The design and optimization of such complex systems requires coordination between the cyber and physical components in order to obtain the best performance while minimizing the risk of vulnerability. In other words, the physical power system must be designed as a security-aware system. A variety of distributed system architectures could be considered ideal for a given application purely from a power system perspective. However, determining which distributed system architecture would be the best choice from the cyber component aspect is significantly more challenging given the communication system topology required for control and management capabilities as well as the resiliency issues embedded in the cyber components of the system, such as the resiliency to cyber-attacks. The design of the cyber environment must correlate with the requirements and sensitivity of the physical component, for example taking into account such matters as the sensitivity of protection devices for communication delay.
Today’s Smart Grid constitutes several smaller interconnected microgrids. However, the integration of converter-interfaced distributed generation (DG) in microgrids has raised several issues such as the fact that fault currents in these systems in islanded mode are way less than those in grid connected microgrids. Therefore, microgrid protection schemes require a fast, reliable and robust communication system, with backup, to automatically adjust relay settings for the appropriate current levels according to the microgrid’s operation mode.
However, risks of communication link failures, cyber security threats and the high cost involved to avoid them are major challenges for the implementation of an economic adaptive protection scheme.

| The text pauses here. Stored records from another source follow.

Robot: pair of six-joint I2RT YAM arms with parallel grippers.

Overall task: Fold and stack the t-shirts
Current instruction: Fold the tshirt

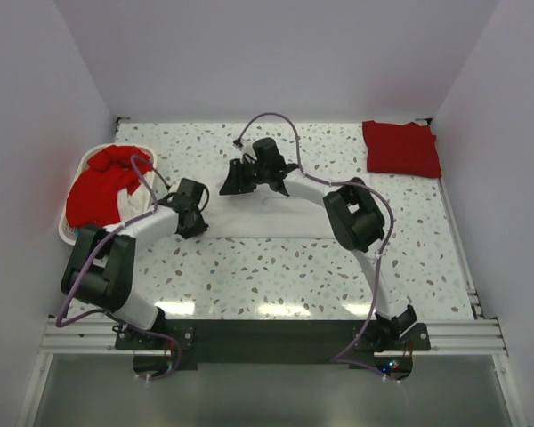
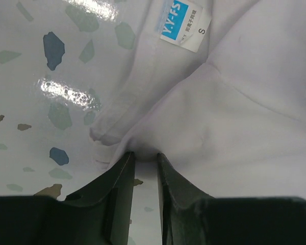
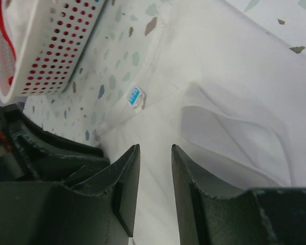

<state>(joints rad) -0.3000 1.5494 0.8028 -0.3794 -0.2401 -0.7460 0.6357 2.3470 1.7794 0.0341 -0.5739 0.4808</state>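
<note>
A white t-shirt (image 1: 276, 218) lies spread on the speckled table, its blue neck label (image 2: 186, 23) facing up. My left gripper (image 1: 194, 206) is at its left edge. In the left wrist view the left gripper (image 2: 146, 155) has its jaws a narrow gap apart, tips against a bunched fold of the white t-shirt (image 2: 245, 117), with bare table showing between them. My right gripper (image 1: 240, 176) hovers at the shirt's far edge. Seen from the wrist, the right gripper (image 3: 155, 148) stands open over flat white cloth (image 3: 229, 76). One red t-shirt (image 1: 400, 147) lies folded at the back right. Another red t-shirt (image 1: 102, 185) is heaped in the basket.
A white perforated basket (image 1: 71, 233) stands at the table's left edge and shows in the right wrist view as a basket wall (image 3: 56, 46). White walls close in the table on three sides. The two grippers are close together over the shirt's left part.
</note>
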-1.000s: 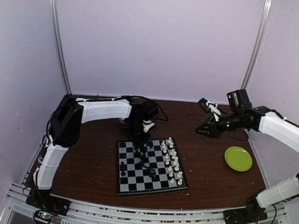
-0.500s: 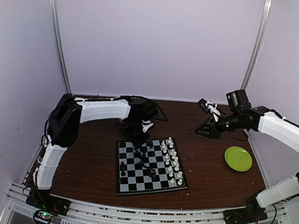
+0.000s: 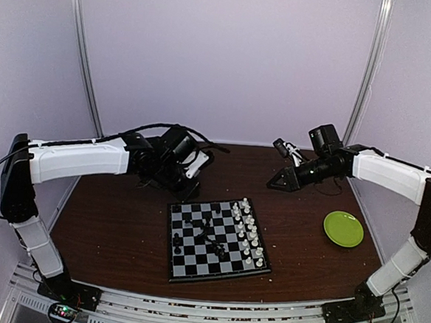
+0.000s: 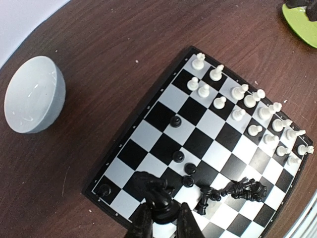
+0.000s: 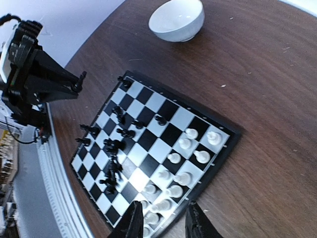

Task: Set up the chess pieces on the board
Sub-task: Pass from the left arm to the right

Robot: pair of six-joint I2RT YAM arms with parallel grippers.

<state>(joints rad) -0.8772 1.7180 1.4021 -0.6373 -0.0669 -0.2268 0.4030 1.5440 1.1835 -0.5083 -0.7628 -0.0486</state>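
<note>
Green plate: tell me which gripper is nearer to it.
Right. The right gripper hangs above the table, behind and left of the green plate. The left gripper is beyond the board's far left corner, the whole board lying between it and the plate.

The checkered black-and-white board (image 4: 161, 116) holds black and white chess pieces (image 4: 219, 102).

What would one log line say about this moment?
left gripper: shut on black piece, aloft near board | right gripper: open, empty | white pieces: standing in two rows | other black pieces: scattered mid-board, some toppled
</note>
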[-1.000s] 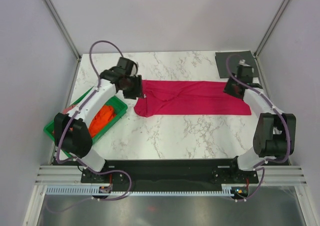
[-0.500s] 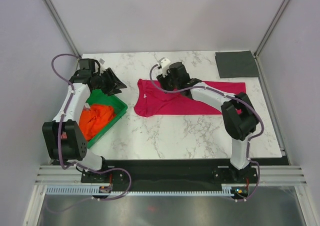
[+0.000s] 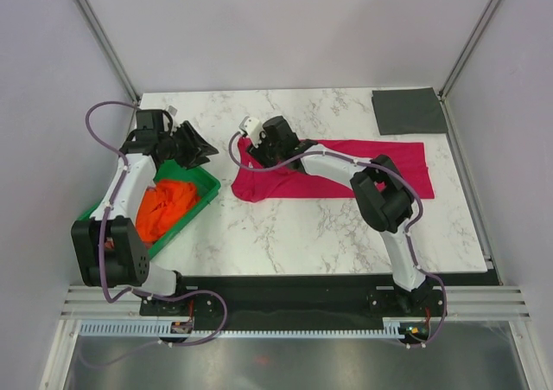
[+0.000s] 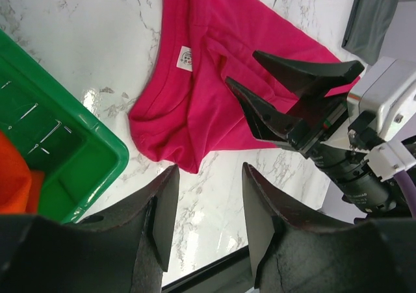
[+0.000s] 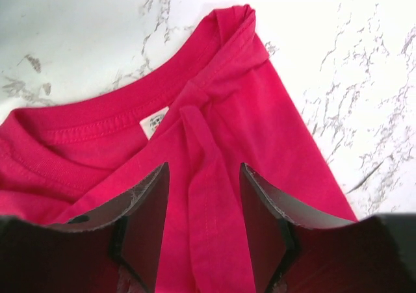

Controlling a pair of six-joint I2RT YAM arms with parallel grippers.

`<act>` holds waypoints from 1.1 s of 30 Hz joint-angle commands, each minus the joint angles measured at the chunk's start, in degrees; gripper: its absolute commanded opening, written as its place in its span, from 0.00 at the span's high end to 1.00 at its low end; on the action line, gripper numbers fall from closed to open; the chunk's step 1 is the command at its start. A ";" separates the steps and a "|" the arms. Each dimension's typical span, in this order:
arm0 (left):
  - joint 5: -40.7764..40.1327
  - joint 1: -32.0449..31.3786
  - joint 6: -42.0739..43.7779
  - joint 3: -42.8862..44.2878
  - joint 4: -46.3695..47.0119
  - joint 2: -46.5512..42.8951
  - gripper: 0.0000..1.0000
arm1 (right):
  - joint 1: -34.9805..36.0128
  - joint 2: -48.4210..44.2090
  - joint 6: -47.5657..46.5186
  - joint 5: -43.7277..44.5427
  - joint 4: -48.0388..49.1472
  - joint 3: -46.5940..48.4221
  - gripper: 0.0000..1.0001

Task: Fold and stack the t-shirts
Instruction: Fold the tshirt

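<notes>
The crimson-red t-shirt [image 3: 346, 169] lies spread across the middle of the table, collar end to the left. My right gripper [image 3: 253, 155] is open and empty just above that collar end. In the right wrist view its jaws [image 5: 203, 202] straddle a raised fold of the shirt [image 5: 260, 143] near the neck label [image 5: 155, 121]. My left gripper [image 3: 203, 148] is open and empty, above the table beside the tray's far corner, left of the shirt [image 4: 208, 78]. The orange tee [image 3: 164, 208] lies bunched in the tray. A dark grey folded cloth [image 3: 409, 111] lies at the back right. The dusty pink tee is out of view.
The green plastic tray [image 3: 200, 189] stands at the left edge of the table, also in the left wrist view [image 4: 78, 169]. The right arm stretches across the shirt from right to left. Booth walls and posts close in the back and both sides.
The right gripper has swung from the shirt's right end to its collar end on the left. The left gripper has drawn back from the shirt towards the tray.
</notes>
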 commanded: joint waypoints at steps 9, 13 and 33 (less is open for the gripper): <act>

This part of the work develops an adaptive protection scheme for AC microgrids which is capable of surviving communication failures. The contribution is the use of an energy storage system as the main contributor to fault currents in the microgrid’s islanded mode when the communication link fails to detect the shift to the islanded mode.
The design of an autonomous control algorithm for the energy storage’s AC/DC converter capable of operating when the microgrid is in both grid-connected and islanded mode. Utilizing a single mode of operation for the converter will eliminate the reliance on communicated control command signals to shift the controller between different modes. Also, the ability of the overall system to keep stable voltage and frequency levels during extreme cases such as the occurrence of a fault during a peak pulse load period.
The results of the proposed protection scheme showed that the energy storage -inverter system is able to contribute enough fault current for a sufficient duration to cause the system protection devices to clear the fault in the event of communication loss. The proposed method was investigated under different fault types and showed excellent results of the proposed protection scheme. In addition, it was demonstrated in a case study that, whenever possible, the temporary disconnection of the pulse load during the fault period will allow the utilization of smaller energy storage device capacity to feed fault currents and thus reduce the overall expenditures.